## Problem description
From the first line of the material below to the line containing "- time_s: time", repeat every line exactly and add nothing.
▶
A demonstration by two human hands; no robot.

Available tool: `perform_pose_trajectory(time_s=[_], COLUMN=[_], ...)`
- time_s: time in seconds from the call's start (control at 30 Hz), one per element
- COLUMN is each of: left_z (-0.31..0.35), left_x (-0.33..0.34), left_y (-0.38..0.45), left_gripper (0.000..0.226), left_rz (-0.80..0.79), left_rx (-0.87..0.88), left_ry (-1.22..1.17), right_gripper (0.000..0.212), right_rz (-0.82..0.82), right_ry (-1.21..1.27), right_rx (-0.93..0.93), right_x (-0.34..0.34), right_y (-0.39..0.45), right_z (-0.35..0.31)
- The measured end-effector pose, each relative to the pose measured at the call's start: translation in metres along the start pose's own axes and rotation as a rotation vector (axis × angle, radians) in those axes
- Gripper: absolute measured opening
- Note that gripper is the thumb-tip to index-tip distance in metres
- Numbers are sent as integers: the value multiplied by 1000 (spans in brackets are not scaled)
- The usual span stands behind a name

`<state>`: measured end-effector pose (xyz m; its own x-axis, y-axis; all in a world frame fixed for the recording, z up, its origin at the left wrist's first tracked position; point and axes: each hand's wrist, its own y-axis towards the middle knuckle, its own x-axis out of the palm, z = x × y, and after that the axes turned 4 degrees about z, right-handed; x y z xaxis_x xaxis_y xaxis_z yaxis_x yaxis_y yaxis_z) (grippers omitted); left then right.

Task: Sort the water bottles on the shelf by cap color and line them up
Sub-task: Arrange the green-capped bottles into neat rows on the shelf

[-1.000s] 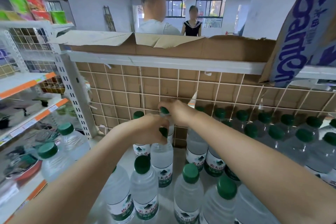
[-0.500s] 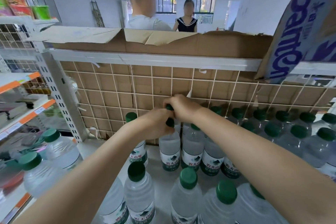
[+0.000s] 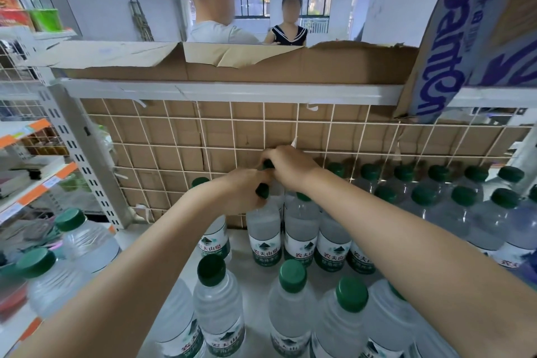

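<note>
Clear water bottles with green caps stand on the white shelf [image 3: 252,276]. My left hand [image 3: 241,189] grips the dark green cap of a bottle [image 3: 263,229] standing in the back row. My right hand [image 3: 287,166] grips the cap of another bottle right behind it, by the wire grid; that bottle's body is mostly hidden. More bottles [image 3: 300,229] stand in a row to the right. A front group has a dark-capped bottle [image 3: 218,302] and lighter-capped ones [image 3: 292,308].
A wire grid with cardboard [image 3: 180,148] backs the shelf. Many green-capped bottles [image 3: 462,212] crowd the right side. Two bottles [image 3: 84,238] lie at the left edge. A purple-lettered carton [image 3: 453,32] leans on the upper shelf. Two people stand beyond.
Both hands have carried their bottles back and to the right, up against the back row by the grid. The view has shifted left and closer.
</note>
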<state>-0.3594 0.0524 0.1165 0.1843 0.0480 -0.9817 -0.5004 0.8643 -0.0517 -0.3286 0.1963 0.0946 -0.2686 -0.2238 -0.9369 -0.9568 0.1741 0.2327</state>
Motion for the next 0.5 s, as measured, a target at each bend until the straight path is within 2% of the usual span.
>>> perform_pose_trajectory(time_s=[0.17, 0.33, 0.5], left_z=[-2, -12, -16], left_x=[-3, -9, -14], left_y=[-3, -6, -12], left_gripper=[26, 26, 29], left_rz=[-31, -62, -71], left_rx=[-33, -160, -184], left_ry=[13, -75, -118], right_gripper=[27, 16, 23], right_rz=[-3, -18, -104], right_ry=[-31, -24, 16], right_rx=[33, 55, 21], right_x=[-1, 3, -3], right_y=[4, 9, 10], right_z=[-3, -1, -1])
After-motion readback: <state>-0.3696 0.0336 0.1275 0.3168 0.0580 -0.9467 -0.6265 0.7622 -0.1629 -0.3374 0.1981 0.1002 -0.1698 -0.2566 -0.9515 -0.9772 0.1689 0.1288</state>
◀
## Task answer
A demonstration by two human hands; no robot.

Available tool: `perform_pose_trajectory(time_s=[_], COLUMN=[_], ...)`
- time_s: time in seconds from the call's start (control at 30 Hz), one per element

That was the complete answer.